## Exercise description
In the listing below, locate the line that contains "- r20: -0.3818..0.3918" and the line that contains "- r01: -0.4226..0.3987". Restate word for word those two lines and every line between them, and nothing else.
········
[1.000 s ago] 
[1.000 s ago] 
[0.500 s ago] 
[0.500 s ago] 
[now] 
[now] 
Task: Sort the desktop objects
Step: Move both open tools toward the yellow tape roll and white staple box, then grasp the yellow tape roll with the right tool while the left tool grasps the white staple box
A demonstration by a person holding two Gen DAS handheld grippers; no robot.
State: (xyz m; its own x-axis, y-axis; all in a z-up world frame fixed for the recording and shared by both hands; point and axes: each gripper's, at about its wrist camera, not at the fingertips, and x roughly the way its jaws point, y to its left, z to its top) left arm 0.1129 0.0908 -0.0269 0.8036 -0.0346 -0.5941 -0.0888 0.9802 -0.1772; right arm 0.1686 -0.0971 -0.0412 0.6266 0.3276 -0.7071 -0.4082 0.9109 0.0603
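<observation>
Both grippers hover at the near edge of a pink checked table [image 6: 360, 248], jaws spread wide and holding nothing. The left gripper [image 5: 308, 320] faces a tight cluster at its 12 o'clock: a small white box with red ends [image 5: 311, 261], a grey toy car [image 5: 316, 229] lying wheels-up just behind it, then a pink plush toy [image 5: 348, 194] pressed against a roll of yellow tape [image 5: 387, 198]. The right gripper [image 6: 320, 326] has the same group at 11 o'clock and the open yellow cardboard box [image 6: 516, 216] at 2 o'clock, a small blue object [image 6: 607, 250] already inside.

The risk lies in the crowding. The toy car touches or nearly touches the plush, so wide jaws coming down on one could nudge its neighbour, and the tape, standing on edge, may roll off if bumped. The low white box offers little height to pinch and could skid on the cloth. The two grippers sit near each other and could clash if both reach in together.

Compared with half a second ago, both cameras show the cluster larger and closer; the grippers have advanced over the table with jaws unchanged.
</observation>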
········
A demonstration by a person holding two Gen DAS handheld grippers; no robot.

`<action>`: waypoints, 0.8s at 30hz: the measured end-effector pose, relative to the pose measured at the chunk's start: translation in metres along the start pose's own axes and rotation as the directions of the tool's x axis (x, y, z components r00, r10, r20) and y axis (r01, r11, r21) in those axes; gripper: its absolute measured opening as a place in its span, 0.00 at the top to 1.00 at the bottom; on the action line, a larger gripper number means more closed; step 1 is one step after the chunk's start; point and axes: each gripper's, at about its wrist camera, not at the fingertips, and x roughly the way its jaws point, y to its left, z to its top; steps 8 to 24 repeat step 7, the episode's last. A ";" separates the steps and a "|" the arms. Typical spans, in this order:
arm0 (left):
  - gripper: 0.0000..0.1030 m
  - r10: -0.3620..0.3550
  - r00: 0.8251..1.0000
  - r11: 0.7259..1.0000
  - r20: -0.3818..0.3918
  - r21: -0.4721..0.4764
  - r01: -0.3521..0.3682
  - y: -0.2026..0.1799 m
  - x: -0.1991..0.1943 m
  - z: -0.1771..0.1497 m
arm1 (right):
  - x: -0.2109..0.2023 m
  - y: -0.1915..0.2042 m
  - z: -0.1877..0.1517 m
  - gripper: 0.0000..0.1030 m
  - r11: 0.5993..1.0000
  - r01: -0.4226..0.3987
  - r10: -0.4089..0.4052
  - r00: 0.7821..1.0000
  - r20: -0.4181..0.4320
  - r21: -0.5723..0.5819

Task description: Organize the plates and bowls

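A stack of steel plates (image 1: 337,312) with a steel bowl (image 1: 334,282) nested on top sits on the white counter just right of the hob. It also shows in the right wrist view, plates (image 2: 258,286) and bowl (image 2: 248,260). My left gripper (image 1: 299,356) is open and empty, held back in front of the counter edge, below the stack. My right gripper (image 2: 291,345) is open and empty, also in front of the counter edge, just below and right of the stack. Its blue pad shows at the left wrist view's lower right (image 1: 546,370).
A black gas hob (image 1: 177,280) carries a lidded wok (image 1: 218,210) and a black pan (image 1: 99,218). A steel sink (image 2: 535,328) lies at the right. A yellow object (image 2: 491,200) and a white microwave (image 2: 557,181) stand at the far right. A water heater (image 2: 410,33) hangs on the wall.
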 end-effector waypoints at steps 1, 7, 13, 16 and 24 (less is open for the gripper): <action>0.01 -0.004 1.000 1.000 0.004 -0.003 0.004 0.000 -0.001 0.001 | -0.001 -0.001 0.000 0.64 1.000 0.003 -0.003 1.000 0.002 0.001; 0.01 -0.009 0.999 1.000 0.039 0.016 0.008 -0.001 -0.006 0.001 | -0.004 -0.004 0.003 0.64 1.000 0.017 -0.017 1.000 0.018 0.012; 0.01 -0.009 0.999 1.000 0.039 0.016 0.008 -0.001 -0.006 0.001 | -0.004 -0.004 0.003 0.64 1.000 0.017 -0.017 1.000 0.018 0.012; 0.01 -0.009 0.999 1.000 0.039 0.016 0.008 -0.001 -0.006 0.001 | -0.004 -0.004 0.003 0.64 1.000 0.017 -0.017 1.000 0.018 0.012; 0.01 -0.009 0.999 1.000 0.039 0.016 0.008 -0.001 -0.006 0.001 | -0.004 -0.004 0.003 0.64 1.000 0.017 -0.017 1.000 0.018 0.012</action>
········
## Result of the task
  - r20: -0.3818..0.3918
  - r21: -0.4721..0.4764
  - r01: -0.3521..0.3682
  - y: -0.2026..0.1799 m
  - x: -0.1991..0.1943 m
  - z: -0.1771..0.1497 m
arm1 (right):
  - x: -0.2109..0.2023 m
  - y: -0.1915..0.2042 m
  - z: -0.1877..0.1517 m
  - gripper: 0.0000..0.1030 m
  - r11: 0.5993..1.0000
  - r01: -0.4226..0.3987

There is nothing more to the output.